One day, R. P McMurphy arrives and right away causes a stir in the ward. He was transferred from the Pendleton Work Camp because he thought it would be much easier to be in the ward and pretend to be whatever the court wanted him to be. In this case it was to be insane. He is not a usual admission.

He quickly rebels against the rules and introduces himself to all the patients as a gambling man who loves cards and women. He refuses to conform to the rules of the Big Nurse, but is told by the patients that it is very difficult to do since the Nurse possesses such totalitarian authority. McMurphy however still makes a bet with the patients, claiming that he could make Nurse Ratched lose her temper before she could make him lose his. McMurphy wins his bet when he and the other patients, whom he has also encouraged to rebel stage a protest to change the television schedule so they could watch the World Series. Nurse Ratched becomes infuriated and demands that all patients continue their daily chores scheduled for that time. However during free time, McMurphy learns that instead of staying until his original sentence from the work camp was over, he would have to receive permission from the staff, particular Nurse Ratched to leave the hospital.

Because he wants to leave the place, he begins to submit to her control. But by this time, his strong actions and will have made him a leader towards the other patients, and as they see him weaken, they too lose their will and personal strength. Their sanity depends on McMurphy. Chiswick, one of the patients is distraught by McMurphy's surrender so he commits suicide by drowning himself. McMurphy is sent to electro-shock therapy, also known as the "Shock Shop" after standing up to the staff in aid of a fellow patient.

Bearing the weight and responsibility of being leader to the other patients had proved to be too much for McMurphy and it weakens his own sanity. McMurphy still manages to arrange a fishing trip for him and some patients. The trip leaves the patients in high spirits after they all catch big fish and drink the night away. McMurphy also arranges for Billy Bibb it to lose his virginity to Candy Starr, a prostitute from Portland.

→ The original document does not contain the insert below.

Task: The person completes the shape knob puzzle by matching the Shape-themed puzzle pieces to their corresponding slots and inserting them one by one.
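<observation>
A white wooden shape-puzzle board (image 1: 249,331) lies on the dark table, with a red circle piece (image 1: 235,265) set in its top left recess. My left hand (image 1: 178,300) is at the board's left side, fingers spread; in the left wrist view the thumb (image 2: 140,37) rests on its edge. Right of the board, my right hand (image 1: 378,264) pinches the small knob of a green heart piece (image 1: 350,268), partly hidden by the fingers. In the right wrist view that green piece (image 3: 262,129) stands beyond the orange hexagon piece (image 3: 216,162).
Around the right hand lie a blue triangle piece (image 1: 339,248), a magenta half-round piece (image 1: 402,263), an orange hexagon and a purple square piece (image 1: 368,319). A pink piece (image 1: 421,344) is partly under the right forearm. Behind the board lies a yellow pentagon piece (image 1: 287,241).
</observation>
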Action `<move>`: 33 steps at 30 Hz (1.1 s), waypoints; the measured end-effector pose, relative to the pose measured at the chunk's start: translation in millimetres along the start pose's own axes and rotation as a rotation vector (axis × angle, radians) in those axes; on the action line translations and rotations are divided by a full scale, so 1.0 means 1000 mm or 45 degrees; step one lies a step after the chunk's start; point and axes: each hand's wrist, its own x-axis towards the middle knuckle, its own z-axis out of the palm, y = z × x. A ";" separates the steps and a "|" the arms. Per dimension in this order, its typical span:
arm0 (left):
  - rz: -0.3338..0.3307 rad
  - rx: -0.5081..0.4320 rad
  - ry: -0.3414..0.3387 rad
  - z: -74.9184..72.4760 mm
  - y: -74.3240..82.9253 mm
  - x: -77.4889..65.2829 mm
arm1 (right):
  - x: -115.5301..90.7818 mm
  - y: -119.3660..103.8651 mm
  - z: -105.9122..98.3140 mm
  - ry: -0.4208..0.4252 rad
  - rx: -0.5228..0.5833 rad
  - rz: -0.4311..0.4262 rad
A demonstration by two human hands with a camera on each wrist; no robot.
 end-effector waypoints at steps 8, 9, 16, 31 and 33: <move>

The patients urge McMurphy to escape after seeing him get weaker. He says that he will leave after Billy's date with Candy. However when it was time for him to go, McMurphy could not bring himself to leave because he was incapable of dealing with the outside world like the rest of the patients. Nurse Ratched finds out about Billy's sexual experience with Candy and threatens to tell his mother. Billy then commits suicide by cutting his throat after going hysterical. McMurphy attacks Ratched and as a result is lobotomized.

By this point it has become clear to the reader that Nurse Ratched does not have the same power over the patients. Her crazy and domineering authority is no longer present, which enables to the patients to check out and escape. But before Bromden leaves the hospital, his home for the previous fifteen years, he strangles McMurphy so he would not have to live his life as a vegetable.